Um wie ich zu sein, braucht man ein Handy, das man an den unmöglichsten Stellen liegen lassen kann, nur um sich dann kurz darauf zu fragen, wo es denn nun wieder liegen mag.
Um ich zu sein, braucht man viele Schuhe und Kleider aus denen man wählen kann – und natürlich ein Handy mit dem man diese Sachen auf Kleiderkreisel (seit neuestem heißt es Vinted) bestellen kann, denn ich gebe Klamotten ein zweites Leben.
Um ich zu sein muss man ironisch sein und Wortwitze mögen.
Ich bin politischer als ich manchmal zugebe. Das betrifft vor allem die Rechte von Frauen, den Umweltschutz, die Hochschulpolitik und die Tagespolitik. Um ich zu sein muss man gendern.
Um ich zu sein engagiert man sich im Allgemeinen Studierendenausschuss der Kunstakademie – aber natürlich in einem Posten, der es erfordert organisiert zu sein und den Überblick zu behalten und ja ich rede hier von Finanzen. Um ich sein zu können muss man Verantwortung tragen können.
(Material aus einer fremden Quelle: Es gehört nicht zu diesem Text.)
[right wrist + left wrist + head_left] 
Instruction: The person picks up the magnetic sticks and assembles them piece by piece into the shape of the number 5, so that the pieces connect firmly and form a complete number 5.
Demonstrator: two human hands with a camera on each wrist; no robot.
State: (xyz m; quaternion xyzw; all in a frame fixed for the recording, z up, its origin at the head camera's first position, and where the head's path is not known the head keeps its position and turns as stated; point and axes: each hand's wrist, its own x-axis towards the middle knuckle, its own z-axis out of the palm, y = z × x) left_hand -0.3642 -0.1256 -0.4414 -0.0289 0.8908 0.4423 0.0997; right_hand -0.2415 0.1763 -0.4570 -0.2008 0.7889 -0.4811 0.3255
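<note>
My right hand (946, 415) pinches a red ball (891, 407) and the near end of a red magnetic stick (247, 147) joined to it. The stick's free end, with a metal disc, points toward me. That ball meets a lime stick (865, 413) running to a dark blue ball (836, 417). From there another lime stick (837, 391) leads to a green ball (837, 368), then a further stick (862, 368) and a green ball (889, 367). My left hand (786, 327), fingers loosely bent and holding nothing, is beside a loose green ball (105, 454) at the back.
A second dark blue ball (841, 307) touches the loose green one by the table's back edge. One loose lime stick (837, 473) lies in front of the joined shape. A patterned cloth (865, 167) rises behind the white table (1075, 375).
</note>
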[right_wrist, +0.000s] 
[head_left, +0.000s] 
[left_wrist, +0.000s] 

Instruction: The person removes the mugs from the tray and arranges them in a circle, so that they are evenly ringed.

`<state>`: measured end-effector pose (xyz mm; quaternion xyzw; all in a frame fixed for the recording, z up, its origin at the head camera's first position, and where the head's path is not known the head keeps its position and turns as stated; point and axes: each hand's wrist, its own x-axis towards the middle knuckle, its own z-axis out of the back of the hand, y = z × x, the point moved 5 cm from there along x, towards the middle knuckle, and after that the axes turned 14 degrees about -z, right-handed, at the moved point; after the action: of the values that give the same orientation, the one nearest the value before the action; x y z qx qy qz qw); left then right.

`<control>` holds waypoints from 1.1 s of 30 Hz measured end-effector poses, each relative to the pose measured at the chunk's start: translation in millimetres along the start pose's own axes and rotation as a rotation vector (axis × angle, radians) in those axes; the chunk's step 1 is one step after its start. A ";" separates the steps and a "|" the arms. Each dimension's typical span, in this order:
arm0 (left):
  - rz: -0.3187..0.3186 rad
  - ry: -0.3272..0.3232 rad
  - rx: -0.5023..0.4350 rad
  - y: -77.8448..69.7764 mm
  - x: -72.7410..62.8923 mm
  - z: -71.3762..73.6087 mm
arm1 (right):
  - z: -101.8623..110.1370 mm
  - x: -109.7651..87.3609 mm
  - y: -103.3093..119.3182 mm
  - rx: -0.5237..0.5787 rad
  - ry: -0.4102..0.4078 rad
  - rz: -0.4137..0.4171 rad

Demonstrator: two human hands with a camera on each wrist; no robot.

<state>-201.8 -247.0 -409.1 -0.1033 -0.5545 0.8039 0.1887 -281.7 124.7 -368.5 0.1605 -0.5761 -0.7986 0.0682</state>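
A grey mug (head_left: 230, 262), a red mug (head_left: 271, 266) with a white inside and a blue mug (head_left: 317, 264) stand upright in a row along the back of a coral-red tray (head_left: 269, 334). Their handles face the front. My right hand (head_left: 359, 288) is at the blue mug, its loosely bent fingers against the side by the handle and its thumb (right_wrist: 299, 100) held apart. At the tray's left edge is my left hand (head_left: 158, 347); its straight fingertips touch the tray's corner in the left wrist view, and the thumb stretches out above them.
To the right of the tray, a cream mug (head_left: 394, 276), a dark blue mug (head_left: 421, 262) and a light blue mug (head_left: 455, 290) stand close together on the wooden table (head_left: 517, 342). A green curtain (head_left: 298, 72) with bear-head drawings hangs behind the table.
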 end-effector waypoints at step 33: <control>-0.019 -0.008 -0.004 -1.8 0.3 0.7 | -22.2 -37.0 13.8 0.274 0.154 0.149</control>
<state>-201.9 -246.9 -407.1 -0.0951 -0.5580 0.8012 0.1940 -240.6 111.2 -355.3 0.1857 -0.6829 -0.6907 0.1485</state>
Um ich zu sein, muss man viele Dinge gleichzeitig tun, denn sich auf eine Aktivität zu beschränken fällt mir nicht so leicht. Es gibt immer ein Kunstprojekt UND eine Hausarbeit oder Prüfung UND eine Ausstellung.
Ich gehe meinen eigenen vielseitigen Weg. Ich genieße mein sonniges, grünes, kreatives, buntes, organisiertes, durchgeplantes, spießiges Leben.